My full statement: pic.twitter.com/JNO1VpIWt1
— Sadiq Khan (@SadiqKhan) December 21, 2020
In ogni caso il blocco delle frontiere britanniche scatenato da domenica (fino al pacchetto di raccomandazioni della Commissione UE di oggi) ha dato un assaggio di cosa potrebbe significare un’uscita scomposta del Paese dall’Unione Europea. Non è un caso se nelle ultime ore Downing Street stia cercando di fare dei passi avanti per portare a casa l’accordo entro Natale. Anche se “non abbastanza” dal punto di vista europeo, il capo-negoziatore per il Regno Unito, David Frost, ha proposto di portare la riduzione delle catture UE di pesce nelle acque britanniche dal -60 al -35 per cento. Uno scostamento importante dalle posizioni finora quasi irremovibili di Londra, che però non è ancora in linea con il tetto massimo stabilito dal capo-negoziatore UE, Michel Barnier (-25 per cento). La proposta di Downing Street non sarebbe di gradimento in particolare per Francia e Danimarca, due degli Stati membri con le più grandi flotte di pescherecci nell’Unione. Dopo il colloquio telefonico di ieri tra la presidente della Commissione UE, Ursula von der Leyen, e il premier britannico, Boris Johnson, è stata proprio la leader europea a chiedere maggiore flessibilità ai due governi UE sulla loro “offerta finale”. La presidente della Commissione sta prendendo il controllo delle trattative e vuole sbloccare a breve anche l’ultimo stallo su cui sono arenate le trattative nell’ultima settimana: sicuramente non è disposta a far saltare il tavolo per uno scostamento di 10 punti percentuali.

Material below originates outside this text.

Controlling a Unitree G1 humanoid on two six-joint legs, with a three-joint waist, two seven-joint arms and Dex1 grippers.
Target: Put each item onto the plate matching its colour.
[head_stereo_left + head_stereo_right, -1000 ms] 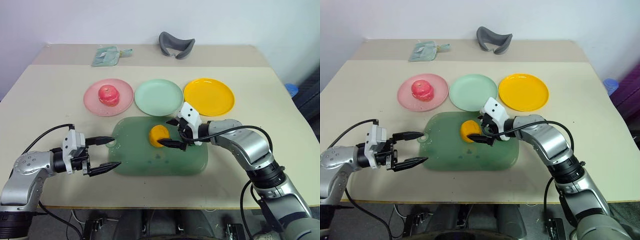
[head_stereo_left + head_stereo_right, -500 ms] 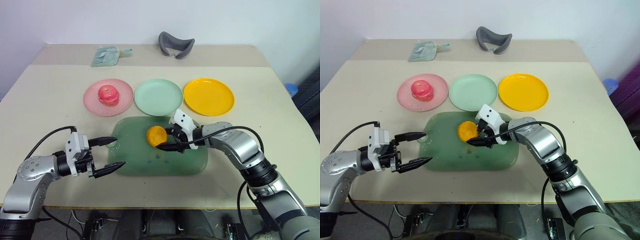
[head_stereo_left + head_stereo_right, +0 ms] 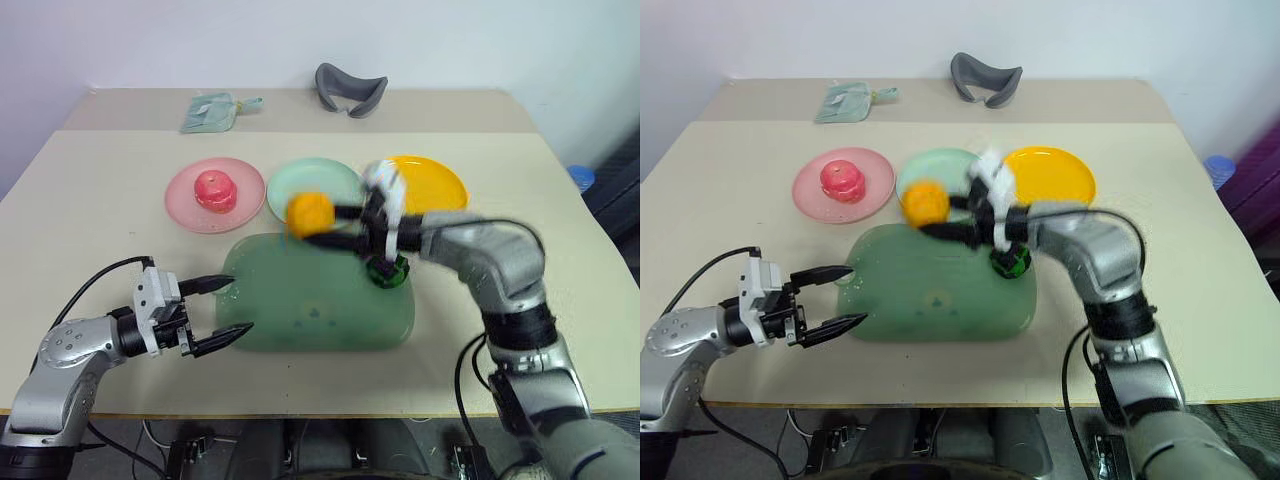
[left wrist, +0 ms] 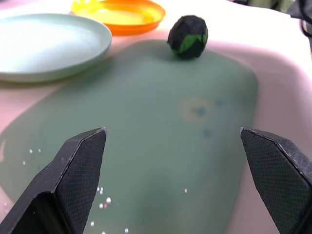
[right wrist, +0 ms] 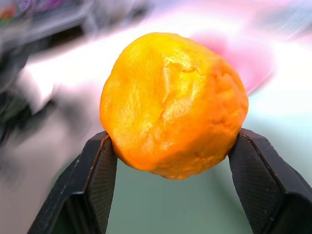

Tanto più ora che BoJo si trova con le spalle al muro. Lo dimostrerebbe il fatto che un altro punto su cui era stato fin qui irremovibile – la durata del periodo transitorio per l’adeguamento dei nuovi parametri – è rientrato nei termini di negoziazione: non più tre anni, ma cinque (punto d’incontro con i sette proposti da Barnier). Se questo compromesso andasse in porto, si calcolano guadagni extra per il Regno Unito tra i 140 e i 200 milioni di euro, con l’UE che perderebbe entrate in ogni caso. Certo, nettamente meno di quanto sperato da Downing Street, ma per entrambe le parti la situazione sarebbe peggiore in caso di no deal.
Fonti di The Guardian hanno lasciato trapelare che ci sarebbe tempo fino a domani (mercoledì 23 dicembre) per concludere i colloqui, trovare un’intesa e dare il tempo necessario ai governi per il controllo legale del testo. In questo modo si potrebbero applicare “provvisoriamente” le misure dell’accordo già il 1° gennaio, garantendo ai deputati dei due Parlamenti (Europeo e britannico) di analizzare e votare il testo all’inizio del nuovo anno. Anche se questa soluzione apre un enorme punto interrogativo sul ruolo delle Camere (solo venerdì scorso l’eurodeputato dei Verdi/Ale, Philippe Lamberts, tuonava contro l’idea che “i parlamenti sono considerati ormai Camere di approvazione dell’esecutivo) e su cosa potrebbe succedere se poi Westminster o l’Europarlamento dovessero mettersi di traverso.
L’alternativa sarebbe però un ulteriore gioco al ribasso: se si dovesse andare oltre la pausa del Natale con i colloqui – e fosse confermata la chiusura di Londra a un’estensione del periodo di transizione – sarebbe quasi inevitabile il no deal con l’arrivo del 1° gennaio. Si potrebbero sì negoziare le misure di emergenza già approvate dall’UE per evitare gli impatti peggiori, ma le attività di esportazione, i porti e i servizi di sicurezza rimarrebbero in un limbo legale. Un assaggio di cosa significhi è arrivato con le conseguenze della “variante inglese” del Covid-19. Il tempo ormai stringe, a meno che non si trovi il modo di allungarlo.